WHAT YOU NEED TO DO:
Here is a listing. Set it down again exactly.

____

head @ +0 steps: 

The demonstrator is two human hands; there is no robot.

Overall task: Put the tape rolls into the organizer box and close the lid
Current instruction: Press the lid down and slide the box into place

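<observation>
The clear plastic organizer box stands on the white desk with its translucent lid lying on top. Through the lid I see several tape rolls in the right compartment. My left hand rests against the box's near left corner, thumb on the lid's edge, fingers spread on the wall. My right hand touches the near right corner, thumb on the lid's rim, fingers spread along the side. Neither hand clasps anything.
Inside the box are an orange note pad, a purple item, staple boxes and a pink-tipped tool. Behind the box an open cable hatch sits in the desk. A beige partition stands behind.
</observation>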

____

ANSWER SECTION:
head @ +0 steps: 

The demonstrator is two human hands; there is no robot.

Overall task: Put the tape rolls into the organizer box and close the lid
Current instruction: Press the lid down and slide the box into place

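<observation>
The clear plastic organizer box stands on the white desk with its translucent lid lying on top. Through the lid I see several tape rolls in the right compartment. My left hand rests against the box's near left corner, thumb on the lid's edge, fingers spread on the wall. My right hand touches the near right corner, thumb on the lid's rim, fingers spread along the side. Neither hand clasps anything.
Inside the box are an orange note pad, a purple item, staple boxes and a pink-tipped tool. Behind the box an open cable hatch sits in the desk. A beige partition stands behind.
</observation>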

A complete answer has now been given.